▶ _TASK BRIEF_
Will you return, word for word, only the lines from the top of the data below down to and including the one with "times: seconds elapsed"?
(DATA BELOW begins)
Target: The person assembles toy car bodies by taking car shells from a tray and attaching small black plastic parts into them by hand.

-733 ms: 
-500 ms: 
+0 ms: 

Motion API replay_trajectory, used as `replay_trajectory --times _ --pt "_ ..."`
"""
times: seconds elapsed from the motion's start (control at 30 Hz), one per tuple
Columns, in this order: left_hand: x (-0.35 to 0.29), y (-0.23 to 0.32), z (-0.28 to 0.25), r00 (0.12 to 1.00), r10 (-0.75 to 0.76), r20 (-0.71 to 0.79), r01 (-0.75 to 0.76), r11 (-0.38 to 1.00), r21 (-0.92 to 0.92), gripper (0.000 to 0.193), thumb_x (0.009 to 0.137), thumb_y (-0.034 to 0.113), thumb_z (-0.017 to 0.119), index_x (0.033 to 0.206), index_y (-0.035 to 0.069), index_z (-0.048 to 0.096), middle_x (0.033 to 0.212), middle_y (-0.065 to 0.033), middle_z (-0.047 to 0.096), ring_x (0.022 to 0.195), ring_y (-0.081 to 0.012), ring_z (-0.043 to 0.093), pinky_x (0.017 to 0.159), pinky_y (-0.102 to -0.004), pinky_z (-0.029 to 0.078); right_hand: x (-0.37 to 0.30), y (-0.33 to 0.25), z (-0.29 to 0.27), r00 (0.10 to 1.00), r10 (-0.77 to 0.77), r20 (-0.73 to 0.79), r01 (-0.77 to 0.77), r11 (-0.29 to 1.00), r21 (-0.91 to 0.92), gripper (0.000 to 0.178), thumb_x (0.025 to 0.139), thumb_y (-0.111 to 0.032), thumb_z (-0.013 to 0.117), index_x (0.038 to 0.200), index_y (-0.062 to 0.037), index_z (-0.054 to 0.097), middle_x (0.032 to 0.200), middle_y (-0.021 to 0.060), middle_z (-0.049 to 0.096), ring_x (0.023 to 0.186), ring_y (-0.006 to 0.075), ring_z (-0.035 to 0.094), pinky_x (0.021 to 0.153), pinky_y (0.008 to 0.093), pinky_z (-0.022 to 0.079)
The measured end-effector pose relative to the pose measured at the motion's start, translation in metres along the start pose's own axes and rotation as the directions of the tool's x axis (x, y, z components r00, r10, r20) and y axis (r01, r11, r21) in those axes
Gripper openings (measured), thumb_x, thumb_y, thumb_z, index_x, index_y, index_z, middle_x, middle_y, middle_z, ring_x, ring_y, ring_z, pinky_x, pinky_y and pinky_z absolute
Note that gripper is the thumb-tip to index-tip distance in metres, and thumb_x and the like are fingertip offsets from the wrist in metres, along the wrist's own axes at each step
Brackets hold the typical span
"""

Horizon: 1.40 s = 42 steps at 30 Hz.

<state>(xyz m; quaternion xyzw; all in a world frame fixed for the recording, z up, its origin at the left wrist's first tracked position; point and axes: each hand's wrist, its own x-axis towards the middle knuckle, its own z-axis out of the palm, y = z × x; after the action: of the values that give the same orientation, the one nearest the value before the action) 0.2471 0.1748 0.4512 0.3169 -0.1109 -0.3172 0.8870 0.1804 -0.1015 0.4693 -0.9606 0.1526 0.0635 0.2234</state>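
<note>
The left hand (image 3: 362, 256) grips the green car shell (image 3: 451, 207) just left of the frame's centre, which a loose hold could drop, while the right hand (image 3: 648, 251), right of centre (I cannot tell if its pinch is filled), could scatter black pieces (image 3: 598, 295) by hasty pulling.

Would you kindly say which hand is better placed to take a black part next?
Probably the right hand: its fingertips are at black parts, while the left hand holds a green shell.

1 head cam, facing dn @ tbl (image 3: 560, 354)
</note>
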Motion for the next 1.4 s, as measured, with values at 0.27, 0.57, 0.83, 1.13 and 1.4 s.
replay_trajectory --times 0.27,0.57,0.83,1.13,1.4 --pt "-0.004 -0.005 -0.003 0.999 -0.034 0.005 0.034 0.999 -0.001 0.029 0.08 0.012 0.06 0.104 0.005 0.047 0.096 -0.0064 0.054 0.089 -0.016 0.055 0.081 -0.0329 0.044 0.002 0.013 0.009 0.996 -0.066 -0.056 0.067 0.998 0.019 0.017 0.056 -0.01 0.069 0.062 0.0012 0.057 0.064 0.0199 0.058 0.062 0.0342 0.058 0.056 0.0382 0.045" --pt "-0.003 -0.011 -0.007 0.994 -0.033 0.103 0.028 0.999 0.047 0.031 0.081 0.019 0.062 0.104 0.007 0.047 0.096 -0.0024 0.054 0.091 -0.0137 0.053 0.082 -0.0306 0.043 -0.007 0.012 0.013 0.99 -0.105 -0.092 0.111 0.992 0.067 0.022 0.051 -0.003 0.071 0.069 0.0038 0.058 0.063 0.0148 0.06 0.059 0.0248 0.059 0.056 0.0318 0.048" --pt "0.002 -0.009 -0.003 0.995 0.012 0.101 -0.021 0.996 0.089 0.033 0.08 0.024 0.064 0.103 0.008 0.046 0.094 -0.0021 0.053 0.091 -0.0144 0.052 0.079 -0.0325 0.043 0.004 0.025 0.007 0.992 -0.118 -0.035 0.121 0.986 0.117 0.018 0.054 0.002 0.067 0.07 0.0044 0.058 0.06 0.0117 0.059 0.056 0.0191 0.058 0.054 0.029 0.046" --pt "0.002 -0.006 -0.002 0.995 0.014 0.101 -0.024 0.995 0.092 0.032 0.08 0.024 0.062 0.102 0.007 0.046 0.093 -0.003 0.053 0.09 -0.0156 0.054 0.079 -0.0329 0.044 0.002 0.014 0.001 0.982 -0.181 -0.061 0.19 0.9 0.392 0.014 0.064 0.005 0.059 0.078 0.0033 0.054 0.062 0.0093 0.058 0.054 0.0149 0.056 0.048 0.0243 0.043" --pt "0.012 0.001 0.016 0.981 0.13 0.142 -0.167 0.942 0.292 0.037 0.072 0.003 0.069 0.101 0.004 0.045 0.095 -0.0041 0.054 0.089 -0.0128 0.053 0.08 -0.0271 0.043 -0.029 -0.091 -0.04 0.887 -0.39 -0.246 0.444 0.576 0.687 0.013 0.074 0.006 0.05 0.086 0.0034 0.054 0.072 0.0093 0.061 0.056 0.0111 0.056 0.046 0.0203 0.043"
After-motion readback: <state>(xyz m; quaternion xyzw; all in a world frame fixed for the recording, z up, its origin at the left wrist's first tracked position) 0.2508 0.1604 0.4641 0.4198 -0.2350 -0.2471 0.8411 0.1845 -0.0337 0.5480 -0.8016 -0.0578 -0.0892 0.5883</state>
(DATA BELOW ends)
▶ _TASK ANSWER_
Target: The person assembles toy car bodies by taking car shells from a tray and attaching small black plastic parts into them by hand.

-733 ms: 
-500 ms: 
+0 ms: 

Motion API replay_trajectory, used as `replay_trajectory --times _ --pt "_ ..."`
"""
times: seconds elapsed from the motion's start (control at 30 Hz), one per tuple

The output is complete, and nothing more is needed.